**WHAT THIS TASK INVOLVES**: Repeat exactly the lines of the listing below, please, starting with the first and ending with the line containing "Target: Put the"; leave out the rest.

**DATA FOR THIS EXERCISE**:
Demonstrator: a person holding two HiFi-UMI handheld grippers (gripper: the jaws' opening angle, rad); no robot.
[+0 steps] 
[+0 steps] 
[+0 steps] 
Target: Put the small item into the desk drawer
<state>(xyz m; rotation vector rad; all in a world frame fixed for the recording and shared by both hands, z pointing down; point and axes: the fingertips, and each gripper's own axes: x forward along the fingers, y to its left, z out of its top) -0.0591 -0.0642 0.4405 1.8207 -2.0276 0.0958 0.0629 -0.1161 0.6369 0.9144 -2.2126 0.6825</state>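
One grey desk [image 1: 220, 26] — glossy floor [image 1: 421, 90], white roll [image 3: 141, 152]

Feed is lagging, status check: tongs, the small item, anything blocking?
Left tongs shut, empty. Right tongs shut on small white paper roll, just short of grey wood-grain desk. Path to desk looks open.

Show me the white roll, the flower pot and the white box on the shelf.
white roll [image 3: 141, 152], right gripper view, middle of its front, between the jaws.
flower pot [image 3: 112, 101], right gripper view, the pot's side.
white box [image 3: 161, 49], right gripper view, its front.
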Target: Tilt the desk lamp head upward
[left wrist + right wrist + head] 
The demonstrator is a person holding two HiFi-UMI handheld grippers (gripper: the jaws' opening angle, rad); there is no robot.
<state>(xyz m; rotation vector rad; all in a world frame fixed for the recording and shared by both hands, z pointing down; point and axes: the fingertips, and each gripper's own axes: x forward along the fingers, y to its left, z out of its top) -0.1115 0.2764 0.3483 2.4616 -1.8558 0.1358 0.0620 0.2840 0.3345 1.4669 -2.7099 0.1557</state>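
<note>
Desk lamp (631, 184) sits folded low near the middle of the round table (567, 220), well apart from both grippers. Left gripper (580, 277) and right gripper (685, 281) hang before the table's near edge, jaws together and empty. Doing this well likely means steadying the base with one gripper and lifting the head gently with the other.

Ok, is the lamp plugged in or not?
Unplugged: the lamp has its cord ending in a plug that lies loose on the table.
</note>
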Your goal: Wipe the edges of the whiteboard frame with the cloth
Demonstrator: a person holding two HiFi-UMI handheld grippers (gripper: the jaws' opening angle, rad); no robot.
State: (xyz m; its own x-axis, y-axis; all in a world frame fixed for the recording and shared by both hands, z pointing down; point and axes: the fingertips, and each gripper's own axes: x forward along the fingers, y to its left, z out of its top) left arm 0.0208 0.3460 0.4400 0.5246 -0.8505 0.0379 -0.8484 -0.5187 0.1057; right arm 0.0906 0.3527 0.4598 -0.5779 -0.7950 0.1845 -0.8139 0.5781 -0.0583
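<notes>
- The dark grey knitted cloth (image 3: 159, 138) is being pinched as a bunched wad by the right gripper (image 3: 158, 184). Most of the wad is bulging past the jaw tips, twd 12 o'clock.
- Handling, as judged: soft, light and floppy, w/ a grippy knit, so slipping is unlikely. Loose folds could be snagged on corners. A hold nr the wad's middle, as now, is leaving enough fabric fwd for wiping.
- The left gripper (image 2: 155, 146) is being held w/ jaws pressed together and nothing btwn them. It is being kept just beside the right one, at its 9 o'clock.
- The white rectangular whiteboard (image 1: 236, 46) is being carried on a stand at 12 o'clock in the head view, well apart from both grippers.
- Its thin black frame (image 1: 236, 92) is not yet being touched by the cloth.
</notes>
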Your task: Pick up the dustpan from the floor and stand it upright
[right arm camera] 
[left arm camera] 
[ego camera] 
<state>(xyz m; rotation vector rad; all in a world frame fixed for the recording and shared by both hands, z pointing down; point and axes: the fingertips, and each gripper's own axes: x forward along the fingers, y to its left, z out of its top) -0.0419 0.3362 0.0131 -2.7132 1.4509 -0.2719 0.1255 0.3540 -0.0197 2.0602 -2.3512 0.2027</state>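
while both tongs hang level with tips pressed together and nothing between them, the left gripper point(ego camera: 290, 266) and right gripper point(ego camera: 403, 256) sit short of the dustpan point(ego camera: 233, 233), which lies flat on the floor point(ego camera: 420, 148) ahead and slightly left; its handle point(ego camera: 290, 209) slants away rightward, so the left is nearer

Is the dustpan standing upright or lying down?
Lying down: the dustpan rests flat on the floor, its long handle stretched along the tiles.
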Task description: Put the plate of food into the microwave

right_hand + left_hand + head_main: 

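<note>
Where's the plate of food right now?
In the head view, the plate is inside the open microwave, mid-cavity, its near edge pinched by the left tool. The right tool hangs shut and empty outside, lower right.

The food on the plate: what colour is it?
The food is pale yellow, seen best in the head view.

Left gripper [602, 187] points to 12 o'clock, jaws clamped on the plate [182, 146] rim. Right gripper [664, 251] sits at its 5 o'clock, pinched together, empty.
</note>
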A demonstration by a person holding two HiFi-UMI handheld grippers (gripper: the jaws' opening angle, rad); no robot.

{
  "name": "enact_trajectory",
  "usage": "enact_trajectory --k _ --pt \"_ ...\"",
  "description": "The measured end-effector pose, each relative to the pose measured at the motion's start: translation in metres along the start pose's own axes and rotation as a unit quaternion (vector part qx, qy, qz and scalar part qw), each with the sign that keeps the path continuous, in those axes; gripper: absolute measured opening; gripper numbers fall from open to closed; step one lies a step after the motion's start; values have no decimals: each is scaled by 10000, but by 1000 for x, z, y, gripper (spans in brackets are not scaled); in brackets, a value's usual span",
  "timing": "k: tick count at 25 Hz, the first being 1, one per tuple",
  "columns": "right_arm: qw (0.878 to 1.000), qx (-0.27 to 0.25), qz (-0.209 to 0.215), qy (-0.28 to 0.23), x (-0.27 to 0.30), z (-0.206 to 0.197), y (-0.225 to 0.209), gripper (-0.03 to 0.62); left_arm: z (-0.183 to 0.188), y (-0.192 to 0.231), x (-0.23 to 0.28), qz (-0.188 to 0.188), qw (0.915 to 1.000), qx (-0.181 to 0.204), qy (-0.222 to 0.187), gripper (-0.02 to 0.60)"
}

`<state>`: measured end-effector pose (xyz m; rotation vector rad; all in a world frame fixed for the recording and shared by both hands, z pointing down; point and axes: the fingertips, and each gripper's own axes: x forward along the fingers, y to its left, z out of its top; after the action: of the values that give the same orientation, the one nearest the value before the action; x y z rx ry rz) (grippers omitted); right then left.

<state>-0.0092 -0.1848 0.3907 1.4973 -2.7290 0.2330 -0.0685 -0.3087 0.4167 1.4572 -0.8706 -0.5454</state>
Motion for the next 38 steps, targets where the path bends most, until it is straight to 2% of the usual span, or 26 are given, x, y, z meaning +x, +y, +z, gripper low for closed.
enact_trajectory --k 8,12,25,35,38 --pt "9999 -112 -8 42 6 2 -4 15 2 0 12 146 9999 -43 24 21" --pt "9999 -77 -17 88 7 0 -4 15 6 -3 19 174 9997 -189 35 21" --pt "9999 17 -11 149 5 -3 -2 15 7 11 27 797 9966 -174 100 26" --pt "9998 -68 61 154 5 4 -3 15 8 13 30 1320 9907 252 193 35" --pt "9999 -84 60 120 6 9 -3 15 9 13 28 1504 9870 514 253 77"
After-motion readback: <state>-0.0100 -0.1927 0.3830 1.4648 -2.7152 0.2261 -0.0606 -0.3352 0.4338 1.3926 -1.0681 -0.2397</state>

**ANSWER FOR THE TASK**:
Demonstrator: a person holding two HiFi-UMI handheld grippers (gripper: the jaws' opening angle, rad); no robot.
[+0 steps] 
[+0 steps] 
[+0 steps] 
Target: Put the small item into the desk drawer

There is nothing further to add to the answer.